We must not fall into the trap of values relativism, which is a danger to both thought and action, as there is a fine line between “it’s all relative” and “anything goes”. What is really at stake, is a certain concept of what is human, and human dignity. This concept has universal reach, because individuals have fundamental rights that must be respected, wherever they are born. Beyond the differences that exist between peoples, is the unity of humankind. This has not always been seen as obvious, and terrible tragedies have occurred as a result. It was hard won. Today, faced with the threat of the worst regressions, we must win it back again.
There is now a universal legal translation of the notion of humanity and human dignity: it is a central tenet of international law which, collectively, we drew up together, in the wake of the Second World War, with commitments made by all nations who freely chose them together.
This common history, which is therefore not just the history of Europeans but in reality a history that ties Europe to all the other continents, must not be forgotten. On the contrary, we must have the courage to overcome the civilization-related myths and all the nationalist fables that today are used as a pretext by those who, behind this mask, have in fact a political interest in undermining the universal principles that are the foundations of international law, especially precious because they are also the foundations of the political project that brings Europeans together. Which is why we absolutely cannot accept that they may be flouted within the EU.
So, I believe that we must not just recount this geopolitical narrative that you are calling for to ourselves, as if it was the story of Europeans talking to Europeans alone. We must also be able to write it and develop it with the civil societies of the entire world, beyond the supposed cultural divides and beyond the "blocs”.
That is the meaning behind the third path that Europeans wish to propose building with their partners in Latin America, the Indo-Pacific and Africa, but nonetheless without keeping China and the United States equidistant. Because we know, there are our allies and there are the others.

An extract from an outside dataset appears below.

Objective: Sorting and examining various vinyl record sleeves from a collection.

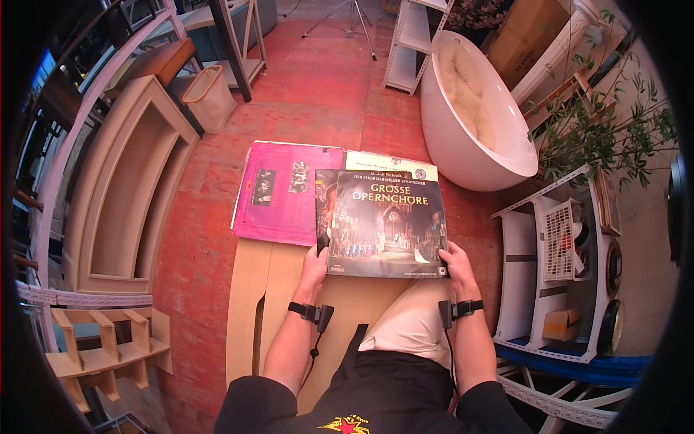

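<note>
In the head view, my left hand (314, 267) grips the lower left edge of a dark record sleeve (387, 233) with a theatre scene and printed title. My right hand (458, 266) holds the same sleeve at its lower right corner. At least one more sleeve (323, 203) sticks out behind it on the left, apparently within my left hand's grasp too. Beyond them lie a pink sleeve (282, 198) with small black-and-white pictures and a cream sleeve (368, 159) bearing writing, partly covered. Under the pink sleeve shows a light wooden tabletop (249, 293).
A white bathtub (482, 157) with a furry beige piece inside stands ahead right. White shelving (520, 271) holding a plastic basket (561, 244) and a small cardboard box (561, 324) is at right, with leafy branches above. Left are a beige cabinet (116, 206) and fabric bin (210, 100).
</note>
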The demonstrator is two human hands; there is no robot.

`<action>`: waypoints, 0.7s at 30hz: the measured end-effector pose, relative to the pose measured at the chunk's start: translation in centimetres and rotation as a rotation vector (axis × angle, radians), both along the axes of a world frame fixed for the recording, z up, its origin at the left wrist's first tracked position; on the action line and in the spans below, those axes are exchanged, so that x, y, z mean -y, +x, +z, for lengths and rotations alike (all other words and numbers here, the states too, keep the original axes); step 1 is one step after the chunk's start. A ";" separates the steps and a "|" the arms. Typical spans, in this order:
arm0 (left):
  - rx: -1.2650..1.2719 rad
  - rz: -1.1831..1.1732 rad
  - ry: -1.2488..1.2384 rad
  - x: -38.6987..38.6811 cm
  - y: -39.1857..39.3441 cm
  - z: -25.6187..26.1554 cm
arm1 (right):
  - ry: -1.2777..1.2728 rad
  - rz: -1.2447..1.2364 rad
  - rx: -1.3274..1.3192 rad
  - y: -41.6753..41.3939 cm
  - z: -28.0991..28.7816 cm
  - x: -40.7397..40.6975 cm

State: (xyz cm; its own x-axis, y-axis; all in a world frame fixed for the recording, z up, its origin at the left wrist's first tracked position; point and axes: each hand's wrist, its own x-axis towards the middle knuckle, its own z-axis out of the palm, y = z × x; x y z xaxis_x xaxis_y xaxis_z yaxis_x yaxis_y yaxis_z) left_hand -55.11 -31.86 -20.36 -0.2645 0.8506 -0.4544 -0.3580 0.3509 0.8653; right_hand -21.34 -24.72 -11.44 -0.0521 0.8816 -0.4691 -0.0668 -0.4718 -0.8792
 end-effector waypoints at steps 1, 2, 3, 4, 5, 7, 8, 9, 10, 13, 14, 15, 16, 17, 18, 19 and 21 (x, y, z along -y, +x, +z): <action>-0.031 0.042 0.100 -0.1 0.2 0.1 | 0.001 -0.001 0.001 0.5 -0.3 -0.3; -0.031 0.043 0.100 -0.1 0.0 0.1 | 0.045 -0.030 -0.001 1.0 -0.6 -0.6; -0.146 0.045 0.144 -0.1 -0.5 0.4 | 0.086 -0.059 -0.003 1.0 -0.5 -0.7; -0.262 0.046 0.187 -0.1 -1.1 0.6 | 0.132 -0.078 0.006 1.2 -0.1 -0.9; -0.263 0.048 0.185 0.2 -1.8 0.9 | 0.131 -0.075 0.005 1.3 0.1 -1.3; -0.339 0.078 0.232 0.5 -2.7 4.9 | 0.175 -0.141 0.029 3.1 0.1 -2.0; -0.402 0.110 0.230 0.9 -4.0 5.3 | 0.182 -0.172 0.039 3.6 -0.2 -2.5; -0.464 0.142 0.224 1.4 -5.3 5.5 | 0.181 -0.170 0.037 3.8 -0.3 -2.9; -0.430 0.168 0.206 1.9 -6.3 6.9 | 0.173 -0.192 0.055 4.0 -0.2 -3.3; -0.420 0.295 0.278 2.9 -8.9 8.4 | 0.168 -0.209 0.097 3.9 -0.7 -4.2; -0.340 0.333 0.295 3.3 -9.7 8.1 | 0.144 -0.195 0.090 3.6 -1.0 -4.3; -0.259 0.373 0.313 3.7 -10.4 8.0 | 0.122 -0.178 0.082 3.3 -1.2 -4.5; -0.281 0.386 0.327 3.9 -10.9 7.9 | 0.122 -0.158 0.078 2.9 -1.5 -4.8; -0.284 0.388 0.328 4.2 -11.1 7.7 | 0.122 -0.156 0.074 2.5 -1.7 -5.1; -0.252 0.390 0.317 4.5 -11.1 8.2 | 0.129 -0.123 0.126 2.2 -2.2 -5.5; -0.219 0.391 0.305 4.8 -11.2 8.4 | 0.135 -0.090 0.179 2.0 -2.6 -5.8; -0.239 0.394 0.306 5.2 -11.6 8.0 | 0.129 -0.086 0.187 1.6 -3.5 -6.5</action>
State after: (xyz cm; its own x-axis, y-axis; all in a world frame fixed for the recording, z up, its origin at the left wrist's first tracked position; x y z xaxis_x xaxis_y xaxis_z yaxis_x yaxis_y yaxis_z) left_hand -66.67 -37.03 -12.33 -0.6547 0.7505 -0.0908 -0.1930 -0.0498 0.9799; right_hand -19.79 -18.22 -14.90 0.1030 0.9323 -0.3468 0.0672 -0.3544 -0.9327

For me, this narrative that Europeans must forge with their partners to form the framework of a shared world must be the narrative of a new humanism. A new humanism that unites us as Europeans and which must imperatively be the political horizon of our Union, which is more, much more, than a simple market. But a new humanism that simultaneously calls for clear values-based geopolitics, which we can use to take action with all those elsewhere in the world who also recognize that certain universal requirements apply to us all.
This is what I wanted to begin by saying, dear Luuk, following on from your reflections: first to welcome the geopolitical awakening of Europe, because it is indeed a question of our future; but also to stress the need to use this momentum to find a new geopolitical approach that looks to the world of tomorrow.

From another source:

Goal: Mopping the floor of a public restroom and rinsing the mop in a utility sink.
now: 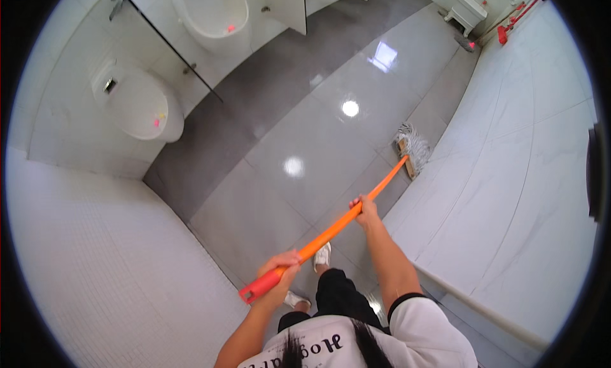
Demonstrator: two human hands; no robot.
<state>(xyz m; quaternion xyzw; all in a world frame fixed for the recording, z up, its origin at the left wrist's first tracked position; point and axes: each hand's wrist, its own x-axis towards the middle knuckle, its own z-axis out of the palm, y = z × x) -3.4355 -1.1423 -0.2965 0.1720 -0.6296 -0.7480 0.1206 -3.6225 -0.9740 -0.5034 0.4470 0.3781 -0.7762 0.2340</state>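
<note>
My left hand (pixel 281 267) is closed around the upper part of an orange mop handle (pixel 329 232), just above its red end grip (pixel 259 286). Farther down the same handle, my right hand (pixel 364 210) grips it. The handle slants away to the upper right. At its far end the mop head (pixel 414 148), with grey-white strings and a wooden block, lies on the grey tiled floor (pixel 286 196), close against the foot of the right-hand wall.
Two wall urinals (pixel 138 105) with small coloured pieces inside stand along the left, beside partition panels (pixel 286 7). A white plastic bucket (pixel 465 12), another mop head (pixel 464 43) and a red-handled tool (pixel 503 33) are in the far corner. White tiled walls (pixel 506 153) flank the floor.
</note>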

It is the path of strategic autonomy and sovereignty. It is also a path to working with our partners around the world to maintain what is important to us, what we are committed to and what we believe in. I believe that the potential for true European geopolitics of the 21st century will play out at the crossroads of these two requirements.

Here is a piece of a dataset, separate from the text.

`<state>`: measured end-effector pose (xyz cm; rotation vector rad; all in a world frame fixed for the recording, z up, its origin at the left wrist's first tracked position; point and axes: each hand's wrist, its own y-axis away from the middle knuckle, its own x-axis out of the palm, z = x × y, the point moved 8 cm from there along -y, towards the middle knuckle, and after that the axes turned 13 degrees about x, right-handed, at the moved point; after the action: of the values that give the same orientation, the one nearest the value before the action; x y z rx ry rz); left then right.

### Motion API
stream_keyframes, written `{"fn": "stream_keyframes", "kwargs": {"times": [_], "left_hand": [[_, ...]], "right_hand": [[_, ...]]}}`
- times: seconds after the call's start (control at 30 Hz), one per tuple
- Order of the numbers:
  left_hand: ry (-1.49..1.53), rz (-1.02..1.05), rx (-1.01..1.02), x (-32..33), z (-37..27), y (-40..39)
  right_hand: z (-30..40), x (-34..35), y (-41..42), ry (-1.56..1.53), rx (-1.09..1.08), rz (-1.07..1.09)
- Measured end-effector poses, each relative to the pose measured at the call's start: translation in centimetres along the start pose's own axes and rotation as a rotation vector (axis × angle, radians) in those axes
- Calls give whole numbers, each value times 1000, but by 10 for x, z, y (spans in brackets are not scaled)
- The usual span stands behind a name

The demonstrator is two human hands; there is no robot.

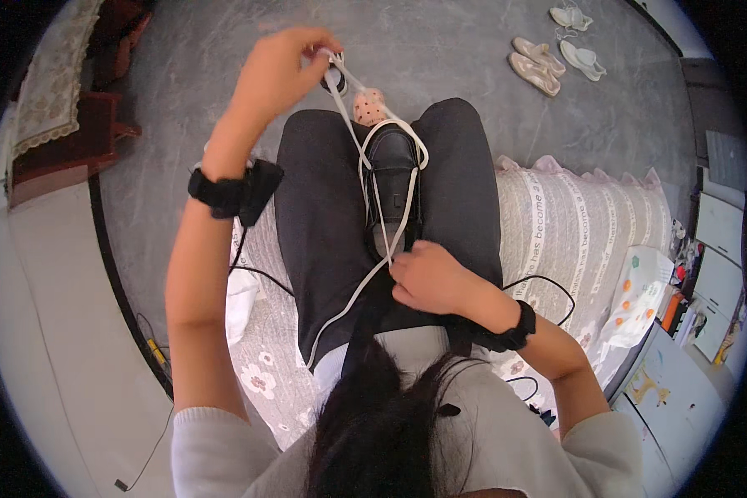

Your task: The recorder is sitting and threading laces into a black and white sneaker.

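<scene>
A black shoe [396, 180] rests between my thighs, its toe pointing away from me. A long white shoelace [348, 118] is threaded at its sides and loops over its toe. My left hand [292, 68] is raised beyond my knees and pinches a stretch of this lace, which runs up from the shoe. Close by the heel opening, my right hand [426, 277] has its fingers closed where a straight strand of lace ends. Its fingertips are partly hidden, and they may also touch the heel. One loose length of lace trails over my left thigh towards my waist.
On the grey floor below are a pink clog [369, 106] and a dark shoe [333, 81]. Beige shoes [537, 65] and white shoes [582, 59] lie farther right. I sit on a patterned bedcover [573, 230]. Black cables [551, 286] run beside both thighs.
</scene>
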<state>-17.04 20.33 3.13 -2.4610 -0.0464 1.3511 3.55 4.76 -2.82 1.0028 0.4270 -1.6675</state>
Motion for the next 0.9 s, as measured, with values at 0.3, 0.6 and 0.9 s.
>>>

To conclude, one tangible example of this approach which incorporates in a coherent whole the concerns of “traditional” geopolitics, the tools of geopolitics based on law and cooperation among nations, and the compass of geopolitics founded on universality and values is the resolution adopted last Tuesday by the Organisation for the Prohibition of Chemical Weapons (OPCW), at France’s initiative. This resolution sanctions Syria for violating its international commitments by carrying out attacks using chlorine and sarin gas. Thanks to eight years of European mobilization, the international community sent a clear message: there are principles of universal rights that no-one can violate with impunity. And it was essential to carry out this combat that concerns the issues that I mentioned, to try and set a geopolitical course for the future.